Let's take an example: suppose that we have an array of integers and we want to extract an array of even numbers out of it.

In the usual imperative approach, we do something like this — loop through the list, and each time we find an even number, we save it into our newly created array. (code below)

So we define the full engineering of the solution in one function.

What about the declarative approach?

We can do the same in just one line of code.

As you can see, we break our solution into a bunch of functions and chain them (here, the filter function gets an anonymous callback). So here we define what we want to do first, not how, and as a result, the code expresses itself at first glance.

Besides this, FP has some other principles like Purity and immutability, which we will explain further in this article.

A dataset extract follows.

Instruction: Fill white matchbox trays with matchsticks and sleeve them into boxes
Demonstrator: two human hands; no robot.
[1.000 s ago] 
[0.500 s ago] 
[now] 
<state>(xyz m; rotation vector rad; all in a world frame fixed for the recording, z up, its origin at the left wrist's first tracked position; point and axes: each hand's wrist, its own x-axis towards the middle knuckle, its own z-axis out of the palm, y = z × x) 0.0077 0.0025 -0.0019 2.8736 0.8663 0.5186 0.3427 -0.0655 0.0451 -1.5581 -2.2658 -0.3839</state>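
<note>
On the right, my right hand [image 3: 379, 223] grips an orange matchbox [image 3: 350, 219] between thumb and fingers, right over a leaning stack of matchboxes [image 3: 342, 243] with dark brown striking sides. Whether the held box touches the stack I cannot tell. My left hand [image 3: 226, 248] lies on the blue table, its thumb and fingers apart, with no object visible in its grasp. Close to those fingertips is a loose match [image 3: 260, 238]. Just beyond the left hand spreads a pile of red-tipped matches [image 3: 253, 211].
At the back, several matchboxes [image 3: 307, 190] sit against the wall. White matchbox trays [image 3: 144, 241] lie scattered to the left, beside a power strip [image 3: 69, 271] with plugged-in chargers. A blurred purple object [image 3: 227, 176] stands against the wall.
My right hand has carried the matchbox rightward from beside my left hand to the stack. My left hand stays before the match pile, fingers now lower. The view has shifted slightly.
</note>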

2) Origins Functional Programming

Functional programming has its foundations in lambda calculus... Lambda what?! 😕

Lambda calculus is a computation model developed by mathematician Alonzo Church in the 1930s. It combines the abstraction of problems into functions with the application and computation of these functions.

Here's an example: the identity function,λx. x

So the character beside the lambda symbol is the parameter (or the binding), and the part after the "." (point) is the core of the function. In the lambda calculus system, everything is a function (from the mathematical perspective), and each lambda expression can be one of the following forms:

1. A simple variable (a constant function), for example: x or 2
2. λx. M : a function or un abstraction (binding + the core), example:

λx. x + y * 2

1. M N : An application (an abstraction concatenated with another expression) in this case we can apply that expression (the N part) into the first abstraction (M) as we can see next. example:

(λx. x) λy. y + 1      // M = λx. x, N = λy. y + 1

Beta Reduction

In the Lambda system, we have what we call “beta reduction”, it’s simply like executing the function for what it comes after it.

Let’s take an example:

λ x.x 2 -β-> 2

We have lambda x.x 2 so we apply 2 on the function we get 2.

Another example:

(λx.λy.y x)(λz.u)  -β->  λy.y(λz.u) -β->  λz.u

So as you can see we have a system calculus system that is very straightforward and proved by mathematicians,

Note: in modern programming languages, lambda function refers to the anonymous function which is a type of functions ****without a name that can be treated as values (passed as a parameter, returned by another function…) . For example, take the increment() function:

λx. x+1  ==>  val fun = x => x+1 (Scala)

3) Main Principles of FP

Functional Programming has two main rules:

Purity + Immutability

Rule 1: Purity, "All functions must be pure"

What is a pure function?

Well, it’s a function that gives you always the same value in return for the same arguments, like the following add() function, which calculates and returns the sum of 2 numbers (you may be saying,

well that sounds ridiculous ! why should a function gives me something I didn’t expect, well, keep reading you will know why 🙂

There’s a principle called “referential transparency” and it’s inherited from the declarative paradigm. It says that for each possible input value if we can replace the function call inside a program by it’s assumed value, we don’t change the whole behavior of that program so this function is referential transparent and thus it’s pure,

(More about referential transparency: **https://www.sitepoint.com/what-is-referential-transparency/**)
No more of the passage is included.